何だか虹色のキラキラとしたものが舞っている。
「黒の瘴気は、あらゆる意欲を削ぐ。その一方で、水辺から湧くこの虹色の瘴気の中にはわずかだが、栄養素が含まれているようだ」
たしかに言われてみると、何だか甘い香りがする。
「だから、そのままにしておいても、ここにいる連中が死ぬことはない。もっとも、長期間にわたれば、身体機能が衰えて死にゆくことになるが」
「長い夢を見せられているようなものなのね……」
ロディはそう言うと、幼い姉妹の頭に手をやった。
「我々もいくらブレイバーに守られているとはいえ、外気にさらされている状態だ。早く帝都に向かうぞ」
僕らは、とにかく先を急いだ。
当初は1週間ほどかかると思っていたが、かなり急いで向かったので五日で帝都に着いた。

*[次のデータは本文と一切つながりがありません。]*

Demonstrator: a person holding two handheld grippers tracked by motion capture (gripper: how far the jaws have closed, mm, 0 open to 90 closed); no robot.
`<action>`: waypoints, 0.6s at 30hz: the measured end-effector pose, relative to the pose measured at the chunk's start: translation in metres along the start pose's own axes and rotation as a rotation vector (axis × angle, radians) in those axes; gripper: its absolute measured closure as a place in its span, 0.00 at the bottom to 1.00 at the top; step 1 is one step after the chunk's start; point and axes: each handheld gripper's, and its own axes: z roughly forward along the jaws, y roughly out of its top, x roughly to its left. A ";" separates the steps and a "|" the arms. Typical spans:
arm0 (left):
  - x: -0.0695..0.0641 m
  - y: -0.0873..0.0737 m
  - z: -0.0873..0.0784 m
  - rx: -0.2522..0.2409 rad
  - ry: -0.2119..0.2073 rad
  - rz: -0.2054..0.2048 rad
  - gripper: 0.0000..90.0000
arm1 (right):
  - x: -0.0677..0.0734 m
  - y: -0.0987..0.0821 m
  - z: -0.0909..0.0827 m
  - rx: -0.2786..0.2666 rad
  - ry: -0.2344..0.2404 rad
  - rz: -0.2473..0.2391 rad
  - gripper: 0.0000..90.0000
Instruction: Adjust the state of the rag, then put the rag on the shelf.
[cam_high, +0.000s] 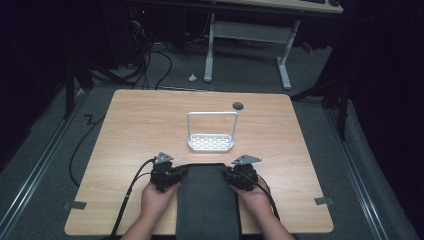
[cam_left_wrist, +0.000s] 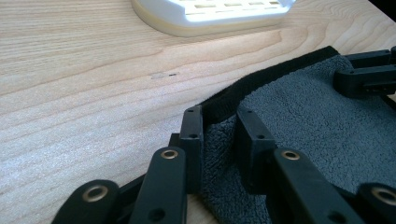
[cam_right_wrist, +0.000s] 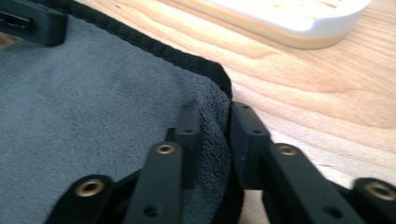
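Observation:
A dark grey towel (cam_high: 207, 200) lies folded on the near middle of the wooden table (cam_high: 135, 125), running off its front edge. My left gripper (cam_high: 176, 176) is at the towel's far left corner. In the left gripper view its jaws (cam_left_wrist: 219, 126) are shut on the bunched pile and black hem of the towel (cam_left_wrist: 303, 112). My right gripper (cam_high: 233, 176) is at the far right corner. In the right gripper view its jaws (cam_right_wrist: 215, 116) pinch the folded edge of the towel (cam_right_wrist: 93, 93). Each view also shows the other gripper's jaws (cam_left_wrist: 369, 72) (cam_right_wrist: 32, 21) across the cloth.
A white slotted rack (cam_high: 211, 143) with an upright hoop frame stands just beyond the towel, its base close ahead of both grippers (cam_left_wrist: 210, 14) (cam_right_wrist: 299, 18). A small dark round disc (cam_high: 238, 105) sits farther back. Bare wood lies to the left and right.

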 end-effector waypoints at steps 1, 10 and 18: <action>0.000 0.000 0.000 0.000 0.000 0.000 0.83 | 0.000 0.000 0.000 0.002 0.002 0.003 0.86; -0.001 0.000 -0.001 0.003 -0.007 0.003 0.89 | 0.002 -0.002 -0.001 -0.010 0.010 0.002 0.90; -0.007 0.002 -0.005 -0.026 0.009 0.061 0.91 | 0.006 -0.001 -0.015 -0.088 -0.002 -0.020 0.90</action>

だが、依然として帝都には結界が張られたままの状態にある。
僕はブレイバーを通じて、グローリエルと交信してみた。
「グローリエル、僕たちは帝都に着いたけど、まだ結界が張られたままだよ」
「……」
「あれ、グローリエル。ねえってば……」
「いくら呼んでも無駄さ」
僕たちの前には突然、思念体が現れた。
「お仲間さんたちには、ちょっと寝てもらっているよ。それより、ずいぶん勇者らしい面構えになったな、レイバー」
その思念体は、他でもなく兄さんだった。
見間違うわけがない。
僕は反射的に、剣を抜いて身構えた。
「フフフ、まぁそう焦るなよ。中でゆっくりと話そうか。なんせ、四年ぶりだからね」
思念体が消えると共に、結界の一部に空間ができた。
前に進もうとする僕をレイGが止める。
「ちょっと、待て。罠かもしれないぞ」
彼の手を振り払って、まっすぐに二人を見た。
「行こう」
僕に迷いはなかった。
レイGとロディも大きく頷いた。